▶ **Task to carry out**: Exactly the lines from the start of the data through the line containing "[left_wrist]" should be output, with both ends kept and nothing added.

Data section Block Start

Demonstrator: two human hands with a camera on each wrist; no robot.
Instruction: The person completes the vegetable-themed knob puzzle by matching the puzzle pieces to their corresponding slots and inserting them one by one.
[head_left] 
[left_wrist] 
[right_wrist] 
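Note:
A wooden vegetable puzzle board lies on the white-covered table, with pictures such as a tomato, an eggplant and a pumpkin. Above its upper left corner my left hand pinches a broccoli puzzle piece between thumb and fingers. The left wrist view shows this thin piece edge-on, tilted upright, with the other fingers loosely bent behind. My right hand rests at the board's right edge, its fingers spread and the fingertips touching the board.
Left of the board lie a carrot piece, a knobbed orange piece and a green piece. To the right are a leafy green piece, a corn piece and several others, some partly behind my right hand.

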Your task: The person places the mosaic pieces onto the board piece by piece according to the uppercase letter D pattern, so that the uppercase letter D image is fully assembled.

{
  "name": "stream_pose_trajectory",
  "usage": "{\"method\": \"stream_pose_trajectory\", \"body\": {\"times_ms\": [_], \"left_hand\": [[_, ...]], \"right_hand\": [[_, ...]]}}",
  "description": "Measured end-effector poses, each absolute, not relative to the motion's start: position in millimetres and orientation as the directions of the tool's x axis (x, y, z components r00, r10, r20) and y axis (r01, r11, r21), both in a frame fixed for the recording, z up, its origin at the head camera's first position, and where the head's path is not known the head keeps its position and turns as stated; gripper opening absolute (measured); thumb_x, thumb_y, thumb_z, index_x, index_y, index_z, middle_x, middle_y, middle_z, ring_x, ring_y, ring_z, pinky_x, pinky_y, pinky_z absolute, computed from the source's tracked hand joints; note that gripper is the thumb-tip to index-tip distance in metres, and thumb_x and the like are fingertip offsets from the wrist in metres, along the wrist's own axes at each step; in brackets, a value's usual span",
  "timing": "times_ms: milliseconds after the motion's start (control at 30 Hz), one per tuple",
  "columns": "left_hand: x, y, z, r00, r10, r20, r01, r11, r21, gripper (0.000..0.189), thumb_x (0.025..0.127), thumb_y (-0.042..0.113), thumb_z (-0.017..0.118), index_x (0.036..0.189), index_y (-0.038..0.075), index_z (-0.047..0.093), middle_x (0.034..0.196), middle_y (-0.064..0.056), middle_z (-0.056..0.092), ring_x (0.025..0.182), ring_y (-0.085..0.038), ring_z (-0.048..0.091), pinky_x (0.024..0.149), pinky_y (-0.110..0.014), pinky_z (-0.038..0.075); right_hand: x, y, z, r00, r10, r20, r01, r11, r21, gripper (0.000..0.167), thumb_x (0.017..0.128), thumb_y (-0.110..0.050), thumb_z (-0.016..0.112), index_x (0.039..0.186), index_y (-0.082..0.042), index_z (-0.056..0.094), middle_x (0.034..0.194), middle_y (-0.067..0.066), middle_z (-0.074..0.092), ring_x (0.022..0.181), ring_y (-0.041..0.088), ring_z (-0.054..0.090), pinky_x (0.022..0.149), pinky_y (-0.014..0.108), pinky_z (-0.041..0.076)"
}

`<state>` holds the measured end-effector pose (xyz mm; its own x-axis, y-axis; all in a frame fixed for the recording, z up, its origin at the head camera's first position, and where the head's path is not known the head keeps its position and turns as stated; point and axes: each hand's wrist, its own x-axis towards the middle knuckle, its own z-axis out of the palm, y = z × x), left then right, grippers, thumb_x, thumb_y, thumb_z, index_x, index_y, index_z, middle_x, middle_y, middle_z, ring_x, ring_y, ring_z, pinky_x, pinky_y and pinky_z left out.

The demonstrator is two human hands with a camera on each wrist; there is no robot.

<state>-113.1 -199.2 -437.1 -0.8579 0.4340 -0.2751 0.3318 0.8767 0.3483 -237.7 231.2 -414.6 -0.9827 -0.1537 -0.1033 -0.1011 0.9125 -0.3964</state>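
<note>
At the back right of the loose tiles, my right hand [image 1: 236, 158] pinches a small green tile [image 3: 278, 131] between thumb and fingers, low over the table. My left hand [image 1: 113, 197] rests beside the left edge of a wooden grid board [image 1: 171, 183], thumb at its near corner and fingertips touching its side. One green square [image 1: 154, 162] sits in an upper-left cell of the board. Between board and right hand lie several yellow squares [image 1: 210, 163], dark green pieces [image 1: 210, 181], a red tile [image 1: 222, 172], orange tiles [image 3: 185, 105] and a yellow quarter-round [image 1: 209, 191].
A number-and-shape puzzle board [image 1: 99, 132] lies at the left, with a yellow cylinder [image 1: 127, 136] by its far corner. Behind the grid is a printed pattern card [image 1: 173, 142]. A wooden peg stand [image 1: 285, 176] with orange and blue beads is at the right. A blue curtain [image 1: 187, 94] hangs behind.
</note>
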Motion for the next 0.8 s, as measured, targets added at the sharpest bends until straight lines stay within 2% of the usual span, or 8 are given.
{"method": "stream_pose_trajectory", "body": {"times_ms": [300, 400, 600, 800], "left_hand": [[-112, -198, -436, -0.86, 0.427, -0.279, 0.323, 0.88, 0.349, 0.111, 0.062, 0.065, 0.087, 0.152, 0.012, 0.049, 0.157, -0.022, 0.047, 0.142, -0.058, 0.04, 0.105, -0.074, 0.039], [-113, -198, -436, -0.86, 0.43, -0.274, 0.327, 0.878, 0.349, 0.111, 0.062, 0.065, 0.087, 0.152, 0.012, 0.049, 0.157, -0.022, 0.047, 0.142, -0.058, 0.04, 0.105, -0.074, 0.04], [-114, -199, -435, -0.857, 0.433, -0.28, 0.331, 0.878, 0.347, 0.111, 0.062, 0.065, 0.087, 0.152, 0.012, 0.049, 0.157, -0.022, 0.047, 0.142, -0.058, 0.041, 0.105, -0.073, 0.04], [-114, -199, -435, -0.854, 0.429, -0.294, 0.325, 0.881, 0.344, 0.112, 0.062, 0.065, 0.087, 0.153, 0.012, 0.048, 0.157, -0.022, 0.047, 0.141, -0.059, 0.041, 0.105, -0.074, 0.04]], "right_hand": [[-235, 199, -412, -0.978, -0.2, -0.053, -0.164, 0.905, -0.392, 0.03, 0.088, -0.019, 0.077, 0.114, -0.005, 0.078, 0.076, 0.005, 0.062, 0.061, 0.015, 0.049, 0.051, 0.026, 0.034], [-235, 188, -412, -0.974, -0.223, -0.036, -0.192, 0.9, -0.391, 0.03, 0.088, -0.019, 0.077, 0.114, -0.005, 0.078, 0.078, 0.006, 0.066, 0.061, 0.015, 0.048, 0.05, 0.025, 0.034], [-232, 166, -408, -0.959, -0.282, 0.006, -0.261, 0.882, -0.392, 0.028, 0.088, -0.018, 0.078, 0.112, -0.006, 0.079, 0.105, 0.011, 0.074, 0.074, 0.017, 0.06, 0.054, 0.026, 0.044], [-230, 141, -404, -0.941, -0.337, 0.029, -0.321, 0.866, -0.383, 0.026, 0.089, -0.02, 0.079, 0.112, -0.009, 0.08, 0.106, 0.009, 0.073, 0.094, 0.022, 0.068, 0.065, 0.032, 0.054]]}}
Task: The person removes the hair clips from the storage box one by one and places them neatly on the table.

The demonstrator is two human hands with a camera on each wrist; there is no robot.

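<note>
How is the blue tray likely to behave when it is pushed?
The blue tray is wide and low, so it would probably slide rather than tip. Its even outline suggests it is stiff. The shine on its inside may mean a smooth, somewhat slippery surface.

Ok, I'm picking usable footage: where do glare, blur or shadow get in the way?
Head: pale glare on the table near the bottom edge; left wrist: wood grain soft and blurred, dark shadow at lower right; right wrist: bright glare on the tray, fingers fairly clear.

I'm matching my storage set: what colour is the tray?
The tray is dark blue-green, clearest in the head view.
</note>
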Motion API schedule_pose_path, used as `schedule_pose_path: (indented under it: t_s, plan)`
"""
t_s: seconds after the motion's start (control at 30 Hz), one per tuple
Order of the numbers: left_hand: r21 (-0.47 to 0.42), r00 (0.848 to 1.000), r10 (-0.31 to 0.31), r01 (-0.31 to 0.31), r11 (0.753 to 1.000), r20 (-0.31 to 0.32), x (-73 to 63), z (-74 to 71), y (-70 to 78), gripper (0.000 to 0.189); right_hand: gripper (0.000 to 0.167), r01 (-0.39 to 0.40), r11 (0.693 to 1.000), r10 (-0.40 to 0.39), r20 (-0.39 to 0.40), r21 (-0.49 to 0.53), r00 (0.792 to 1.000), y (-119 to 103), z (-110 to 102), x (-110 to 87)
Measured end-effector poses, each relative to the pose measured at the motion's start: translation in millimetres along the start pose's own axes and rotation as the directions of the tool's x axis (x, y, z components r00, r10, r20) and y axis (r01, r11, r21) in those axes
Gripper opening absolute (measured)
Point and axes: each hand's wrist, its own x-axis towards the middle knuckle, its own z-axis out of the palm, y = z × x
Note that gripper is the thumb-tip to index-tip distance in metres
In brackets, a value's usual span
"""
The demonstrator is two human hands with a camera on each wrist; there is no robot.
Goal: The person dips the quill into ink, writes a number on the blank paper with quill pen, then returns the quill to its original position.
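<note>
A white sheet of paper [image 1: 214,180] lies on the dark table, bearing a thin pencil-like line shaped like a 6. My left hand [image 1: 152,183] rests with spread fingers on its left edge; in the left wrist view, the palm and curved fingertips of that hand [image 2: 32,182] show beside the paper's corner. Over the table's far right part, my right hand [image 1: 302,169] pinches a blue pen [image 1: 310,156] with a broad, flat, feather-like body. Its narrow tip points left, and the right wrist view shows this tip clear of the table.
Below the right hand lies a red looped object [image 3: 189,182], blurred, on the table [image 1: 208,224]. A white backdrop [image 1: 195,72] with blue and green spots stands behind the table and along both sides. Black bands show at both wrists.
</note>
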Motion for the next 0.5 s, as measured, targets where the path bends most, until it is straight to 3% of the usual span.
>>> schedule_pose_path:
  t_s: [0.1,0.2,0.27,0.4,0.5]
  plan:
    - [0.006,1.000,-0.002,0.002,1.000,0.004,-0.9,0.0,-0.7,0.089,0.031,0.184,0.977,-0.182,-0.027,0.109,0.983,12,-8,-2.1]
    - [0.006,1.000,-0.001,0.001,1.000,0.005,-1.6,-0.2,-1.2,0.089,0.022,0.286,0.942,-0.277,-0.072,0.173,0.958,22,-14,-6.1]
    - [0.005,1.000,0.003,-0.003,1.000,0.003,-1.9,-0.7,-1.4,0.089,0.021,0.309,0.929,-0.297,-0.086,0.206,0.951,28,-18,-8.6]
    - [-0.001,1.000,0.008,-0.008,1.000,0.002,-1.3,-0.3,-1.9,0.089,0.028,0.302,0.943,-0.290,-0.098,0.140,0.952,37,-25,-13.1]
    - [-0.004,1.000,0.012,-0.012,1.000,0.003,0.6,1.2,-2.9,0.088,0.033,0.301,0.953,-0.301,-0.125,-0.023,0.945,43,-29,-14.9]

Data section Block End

▶ **Task response**:
Demonstrator: two human hands with a camera on each wrist; no robot.
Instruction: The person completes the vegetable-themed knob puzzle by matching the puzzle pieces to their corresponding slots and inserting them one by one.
[head_left] 
[left_wrist] 

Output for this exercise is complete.